##### Exercise material

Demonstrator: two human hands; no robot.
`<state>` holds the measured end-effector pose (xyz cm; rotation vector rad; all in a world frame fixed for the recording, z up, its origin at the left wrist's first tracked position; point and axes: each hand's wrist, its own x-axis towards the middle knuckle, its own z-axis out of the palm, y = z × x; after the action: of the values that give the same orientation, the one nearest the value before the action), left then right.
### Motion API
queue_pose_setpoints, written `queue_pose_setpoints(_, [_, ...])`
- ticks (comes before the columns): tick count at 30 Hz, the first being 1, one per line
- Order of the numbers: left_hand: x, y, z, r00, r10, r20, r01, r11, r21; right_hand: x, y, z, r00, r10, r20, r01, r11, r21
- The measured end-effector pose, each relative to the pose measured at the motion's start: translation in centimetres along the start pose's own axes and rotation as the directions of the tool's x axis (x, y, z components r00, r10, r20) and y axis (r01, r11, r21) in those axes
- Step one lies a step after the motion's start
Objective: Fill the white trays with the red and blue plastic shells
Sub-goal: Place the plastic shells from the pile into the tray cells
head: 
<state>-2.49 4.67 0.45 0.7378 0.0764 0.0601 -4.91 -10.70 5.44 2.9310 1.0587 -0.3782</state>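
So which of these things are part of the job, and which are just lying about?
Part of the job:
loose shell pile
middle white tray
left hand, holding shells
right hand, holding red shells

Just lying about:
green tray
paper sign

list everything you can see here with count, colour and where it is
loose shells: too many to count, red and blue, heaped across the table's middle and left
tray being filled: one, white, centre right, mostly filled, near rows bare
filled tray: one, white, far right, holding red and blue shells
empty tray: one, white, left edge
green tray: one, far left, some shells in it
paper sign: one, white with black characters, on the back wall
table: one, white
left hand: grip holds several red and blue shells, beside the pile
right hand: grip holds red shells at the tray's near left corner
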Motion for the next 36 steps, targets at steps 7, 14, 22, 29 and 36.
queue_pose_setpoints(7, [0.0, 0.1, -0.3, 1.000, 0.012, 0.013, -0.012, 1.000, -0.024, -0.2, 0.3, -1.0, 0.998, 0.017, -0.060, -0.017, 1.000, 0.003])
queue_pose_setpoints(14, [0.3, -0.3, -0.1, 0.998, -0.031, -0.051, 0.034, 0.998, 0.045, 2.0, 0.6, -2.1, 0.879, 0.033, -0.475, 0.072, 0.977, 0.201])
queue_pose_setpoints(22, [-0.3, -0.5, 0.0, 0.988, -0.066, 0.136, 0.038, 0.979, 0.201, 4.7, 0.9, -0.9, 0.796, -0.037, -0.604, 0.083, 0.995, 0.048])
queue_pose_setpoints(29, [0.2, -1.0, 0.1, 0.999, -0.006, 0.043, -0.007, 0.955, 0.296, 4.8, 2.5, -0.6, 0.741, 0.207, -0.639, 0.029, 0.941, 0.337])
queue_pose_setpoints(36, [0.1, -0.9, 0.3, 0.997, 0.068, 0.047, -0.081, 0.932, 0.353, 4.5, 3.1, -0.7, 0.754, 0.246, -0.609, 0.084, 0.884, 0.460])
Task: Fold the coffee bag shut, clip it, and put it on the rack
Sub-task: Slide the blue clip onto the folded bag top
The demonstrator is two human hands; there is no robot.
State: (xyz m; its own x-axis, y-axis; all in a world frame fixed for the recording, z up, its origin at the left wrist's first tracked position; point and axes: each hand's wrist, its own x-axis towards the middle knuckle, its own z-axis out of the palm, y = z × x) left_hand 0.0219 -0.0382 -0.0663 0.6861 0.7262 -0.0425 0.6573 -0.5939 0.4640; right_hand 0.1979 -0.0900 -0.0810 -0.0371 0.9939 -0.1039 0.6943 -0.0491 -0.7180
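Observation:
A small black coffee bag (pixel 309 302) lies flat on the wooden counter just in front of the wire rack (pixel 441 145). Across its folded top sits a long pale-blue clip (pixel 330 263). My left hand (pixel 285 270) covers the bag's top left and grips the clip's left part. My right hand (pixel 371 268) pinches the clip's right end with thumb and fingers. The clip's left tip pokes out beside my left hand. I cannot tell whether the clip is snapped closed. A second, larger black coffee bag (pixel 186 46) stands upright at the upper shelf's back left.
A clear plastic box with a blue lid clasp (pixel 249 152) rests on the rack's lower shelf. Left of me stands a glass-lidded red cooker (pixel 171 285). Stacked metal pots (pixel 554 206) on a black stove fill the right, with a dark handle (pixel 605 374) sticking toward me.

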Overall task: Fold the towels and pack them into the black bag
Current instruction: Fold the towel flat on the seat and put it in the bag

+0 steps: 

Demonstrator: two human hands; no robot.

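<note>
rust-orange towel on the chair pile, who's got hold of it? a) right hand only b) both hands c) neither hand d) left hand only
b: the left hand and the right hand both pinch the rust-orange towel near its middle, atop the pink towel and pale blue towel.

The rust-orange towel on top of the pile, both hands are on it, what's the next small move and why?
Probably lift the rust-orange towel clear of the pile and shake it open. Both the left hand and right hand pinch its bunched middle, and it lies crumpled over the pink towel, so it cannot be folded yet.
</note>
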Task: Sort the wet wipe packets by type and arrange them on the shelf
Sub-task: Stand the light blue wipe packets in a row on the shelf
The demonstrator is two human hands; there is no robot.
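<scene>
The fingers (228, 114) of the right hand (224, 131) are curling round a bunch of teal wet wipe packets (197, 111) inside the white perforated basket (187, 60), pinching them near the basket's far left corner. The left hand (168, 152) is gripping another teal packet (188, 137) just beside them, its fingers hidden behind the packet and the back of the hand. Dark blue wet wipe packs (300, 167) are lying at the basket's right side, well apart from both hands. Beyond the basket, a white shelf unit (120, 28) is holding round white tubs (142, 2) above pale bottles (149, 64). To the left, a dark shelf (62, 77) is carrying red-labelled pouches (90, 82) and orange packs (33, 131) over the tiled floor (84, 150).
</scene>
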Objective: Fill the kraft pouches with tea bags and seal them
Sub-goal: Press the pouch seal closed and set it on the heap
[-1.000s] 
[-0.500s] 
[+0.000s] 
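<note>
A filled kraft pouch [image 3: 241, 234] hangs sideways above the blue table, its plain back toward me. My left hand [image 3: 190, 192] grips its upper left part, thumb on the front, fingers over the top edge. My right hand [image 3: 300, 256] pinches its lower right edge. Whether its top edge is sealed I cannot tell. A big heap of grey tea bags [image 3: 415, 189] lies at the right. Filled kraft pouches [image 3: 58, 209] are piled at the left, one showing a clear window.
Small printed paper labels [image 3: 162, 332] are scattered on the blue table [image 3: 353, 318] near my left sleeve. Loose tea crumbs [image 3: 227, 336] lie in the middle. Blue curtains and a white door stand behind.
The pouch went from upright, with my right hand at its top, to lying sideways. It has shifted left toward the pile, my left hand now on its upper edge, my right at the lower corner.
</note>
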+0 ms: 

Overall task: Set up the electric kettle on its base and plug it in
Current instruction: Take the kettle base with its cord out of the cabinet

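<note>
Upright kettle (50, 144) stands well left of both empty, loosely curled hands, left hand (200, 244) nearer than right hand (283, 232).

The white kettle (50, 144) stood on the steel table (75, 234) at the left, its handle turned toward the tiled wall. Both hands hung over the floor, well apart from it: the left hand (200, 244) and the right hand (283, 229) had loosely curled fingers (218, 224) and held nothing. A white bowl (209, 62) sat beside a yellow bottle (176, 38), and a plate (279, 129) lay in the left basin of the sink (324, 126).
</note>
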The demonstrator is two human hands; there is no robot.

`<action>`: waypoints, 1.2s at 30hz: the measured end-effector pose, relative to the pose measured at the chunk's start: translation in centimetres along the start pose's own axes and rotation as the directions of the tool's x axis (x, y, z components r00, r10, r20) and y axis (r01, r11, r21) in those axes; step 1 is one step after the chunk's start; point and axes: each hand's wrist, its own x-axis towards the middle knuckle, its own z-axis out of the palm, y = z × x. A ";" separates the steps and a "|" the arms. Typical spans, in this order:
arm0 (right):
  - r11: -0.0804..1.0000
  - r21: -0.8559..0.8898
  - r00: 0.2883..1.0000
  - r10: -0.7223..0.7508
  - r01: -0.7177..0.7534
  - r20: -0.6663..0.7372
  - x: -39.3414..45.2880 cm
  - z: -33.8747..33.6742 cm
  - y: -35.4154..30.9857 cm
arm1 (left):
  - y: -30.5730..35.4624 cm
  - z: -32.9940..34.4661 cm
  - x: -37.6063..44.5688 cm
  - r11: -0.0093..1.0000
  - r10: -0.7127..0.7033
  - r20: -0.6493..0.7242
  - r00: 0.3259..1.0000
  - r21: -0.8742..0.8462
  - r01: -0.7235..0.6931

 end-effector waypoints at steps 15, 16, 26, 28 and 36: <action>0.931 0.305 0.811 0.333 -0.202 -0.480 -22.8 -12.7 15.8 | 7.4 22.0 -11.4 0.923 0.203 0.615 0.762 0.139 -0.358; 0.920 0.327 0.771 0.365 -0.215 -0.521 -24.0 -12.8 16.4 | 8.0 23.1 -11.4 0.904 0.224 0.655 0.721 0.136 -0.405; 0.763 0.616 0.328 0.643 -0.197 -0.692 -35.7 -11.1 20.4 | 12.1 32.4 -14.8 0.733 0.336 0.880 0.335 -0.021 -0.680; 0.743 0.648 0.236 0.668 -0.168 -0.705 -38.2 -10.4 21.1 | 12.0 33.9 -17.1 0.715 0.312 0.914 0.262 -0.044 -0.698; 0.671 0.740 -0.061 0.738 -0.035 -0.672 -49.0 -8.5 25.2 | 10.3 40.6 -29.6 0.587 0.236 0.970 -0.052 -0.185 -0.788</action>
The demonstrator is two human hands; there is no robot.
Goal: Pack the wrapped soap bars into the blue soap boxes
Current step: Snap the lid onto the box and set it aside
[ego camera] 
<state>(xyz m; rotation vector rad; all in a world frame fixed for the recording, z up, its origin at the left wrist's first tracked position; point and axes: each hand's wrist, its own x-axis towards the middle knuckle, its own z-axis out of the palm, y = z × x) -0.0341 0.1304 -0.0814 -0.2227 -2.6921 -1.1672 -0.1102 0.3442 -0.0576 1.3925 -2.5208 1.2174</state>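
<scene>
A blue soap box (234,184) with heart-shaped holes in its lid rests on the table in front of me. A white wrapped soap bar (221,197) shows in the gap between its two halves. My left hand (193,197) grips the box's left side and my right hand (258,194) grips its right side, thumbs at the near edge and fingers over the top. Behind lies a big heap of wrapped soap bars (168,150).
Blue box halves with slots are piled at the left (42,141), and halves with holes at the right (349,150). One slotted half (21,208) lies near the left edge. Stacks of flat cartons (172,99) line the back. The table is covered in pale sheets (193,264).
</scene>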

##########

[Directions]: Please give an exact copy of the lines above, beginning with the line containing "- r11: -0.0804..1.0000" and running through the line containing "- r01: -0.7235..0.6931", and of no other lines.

[Solution for this problem]:
  - r11: -0.0804..1.0000
  - r21: -0.8559..0.8898
  - r00: 0.2883..1.0000
  - r10: -0.7223..0.7508
  - r01: -0.7177..0.7534
  - r20: -0.6663..0.7372
  - x: -39.3414..45.2880 cm
  - z: -33.8747..33.6742 cm
  - y: -35.4154..30.9857 cm
arm1 (left):
  - y: -30.5730..35.4624 cm
  - z: -32.9940..34.4661 cm
  - x: -37.6063..44.5688 cm
  - r11: -0.0093..1.0000
  - r10: -0.7127..0.7033
  - r20: -0.6493..0.7242
  - r00: 0.3259..1.0000
  - r21: -0.8742..0.8462
  - r01: -0.7235..0.6931

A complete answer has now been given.